### PROBLEM DETAILS
The expected output is the complete listing, unchanged.

### DATA EXCERPT
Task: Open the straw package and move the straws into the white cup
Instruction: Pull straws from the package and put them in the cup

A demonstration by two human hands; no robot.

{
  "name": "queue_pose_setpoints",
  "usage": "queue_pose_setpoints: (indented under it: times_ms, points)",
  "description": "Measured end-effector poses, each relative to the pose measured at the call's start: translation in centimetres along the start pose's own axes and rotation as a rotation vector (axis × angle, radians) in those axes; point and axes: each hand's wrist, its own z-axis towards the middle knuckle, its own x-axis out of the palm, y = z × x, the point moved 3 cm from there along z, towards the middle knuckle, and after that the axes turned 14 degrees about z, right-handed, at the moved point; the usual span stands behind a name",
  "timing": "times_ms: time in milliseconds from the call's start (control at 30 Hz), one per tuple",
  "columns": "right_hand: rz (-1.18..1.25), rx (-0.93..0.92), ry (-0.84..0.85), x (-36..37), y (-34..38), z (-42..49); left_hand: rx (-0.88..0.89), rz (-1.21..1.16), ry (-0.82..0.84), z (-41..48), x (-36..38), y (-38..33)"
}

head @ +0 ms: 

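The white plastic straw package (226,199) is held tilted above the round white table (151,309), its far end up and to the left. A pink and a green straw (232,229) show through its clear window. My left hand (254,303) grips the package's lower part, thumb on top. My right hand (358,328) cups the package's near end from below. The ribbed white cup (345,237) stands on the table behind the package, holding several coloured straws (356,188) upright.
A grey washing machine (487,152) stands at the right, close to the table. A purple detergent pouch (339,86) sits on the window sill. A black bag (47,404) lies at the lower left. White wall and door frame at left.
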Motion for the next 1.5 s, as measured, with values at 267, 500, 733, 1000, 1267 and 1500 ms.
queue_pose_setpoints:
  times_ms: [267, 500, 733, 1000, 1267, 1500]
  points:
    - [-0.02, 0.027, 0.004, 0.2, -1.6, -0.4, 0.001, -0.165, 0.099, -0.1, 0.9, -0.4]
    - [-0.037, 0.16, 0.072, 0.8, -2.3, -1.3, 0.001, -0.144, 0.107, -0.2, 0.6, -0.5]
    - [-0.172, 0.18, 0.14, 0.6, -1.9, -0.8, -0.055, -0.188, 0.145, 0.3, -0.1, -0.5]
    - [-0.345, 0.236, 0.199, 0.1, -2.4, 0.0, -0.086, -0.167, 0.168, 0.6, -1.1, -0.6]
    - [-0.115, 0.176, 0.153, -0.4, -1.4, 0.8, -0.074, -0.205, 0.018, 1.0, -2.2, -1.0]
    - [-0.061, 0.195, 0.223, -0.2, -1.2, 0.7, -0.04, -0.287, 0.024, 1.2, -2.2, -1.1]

### SOLUTION FOR THIS TASK
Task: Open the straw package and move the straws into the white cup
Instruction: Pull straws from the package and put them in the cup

A demonstration by two human hands; no robot.

{
  "name": "queue_pose_setpoints",
  "usage": "queue_pose_setpoints: (indented under it: times_ms, points)",
  "description": "Measured end-effector poses, each relative to the pose measured at the call's start: translation in centimetres along the start pose's own axes and rotation as a rotation vector (axis × angle, radians) in those axes; point and axes: each hand's wrist, its own z-axis towards the middle knuckle, its own x-axis out of the palm, y = z × x, the point moved 3 cm from there along z, towards the middle knuckle, and after that the axes turned 14 degrees about z, right-handed, at the moved point; the usual span stands behind a name",
  "timing": "times_ms: time in milliseconds from the call's start (control at 30 Hz), one per tuple",
  "columns": "right_hand: rz (-1.18..1.25), rx (-0.93..0.92), ry (-0.84..0.85), x (-36..37), y (-34..38), z (-42..49); left_hand: rx (-0.88..0.89), rz (-1.21..1.16), ry (-0.82..0.84), z (-41..48), x (-36..38), y (-38..33)"
}

head @ +0 ms: 

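The white plastic straw package (226,199) is held tilted above the round white table (151,309), its far end up and to the left. A pink and a green straw (232,229) show through its clear window. My left hand (254,303) grips the package's lower part, thumb on top. My right hand (358,328) cups the package's near end from below. The ribbed white cup (345,237) stands on the table behind the package, holding several coloured straws (356,188) upright.
A grey washing machine (487,152) stands at the right, close to the table. A purple detergent pouch (339,86) sits on the window sill. A black bag (47,404) lies at the lower left. White wall and door frame at left.
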Motion for the next 1.5 s, as measured, with values at 267, 500, 733, 1000, 1267 and 1500 ms.
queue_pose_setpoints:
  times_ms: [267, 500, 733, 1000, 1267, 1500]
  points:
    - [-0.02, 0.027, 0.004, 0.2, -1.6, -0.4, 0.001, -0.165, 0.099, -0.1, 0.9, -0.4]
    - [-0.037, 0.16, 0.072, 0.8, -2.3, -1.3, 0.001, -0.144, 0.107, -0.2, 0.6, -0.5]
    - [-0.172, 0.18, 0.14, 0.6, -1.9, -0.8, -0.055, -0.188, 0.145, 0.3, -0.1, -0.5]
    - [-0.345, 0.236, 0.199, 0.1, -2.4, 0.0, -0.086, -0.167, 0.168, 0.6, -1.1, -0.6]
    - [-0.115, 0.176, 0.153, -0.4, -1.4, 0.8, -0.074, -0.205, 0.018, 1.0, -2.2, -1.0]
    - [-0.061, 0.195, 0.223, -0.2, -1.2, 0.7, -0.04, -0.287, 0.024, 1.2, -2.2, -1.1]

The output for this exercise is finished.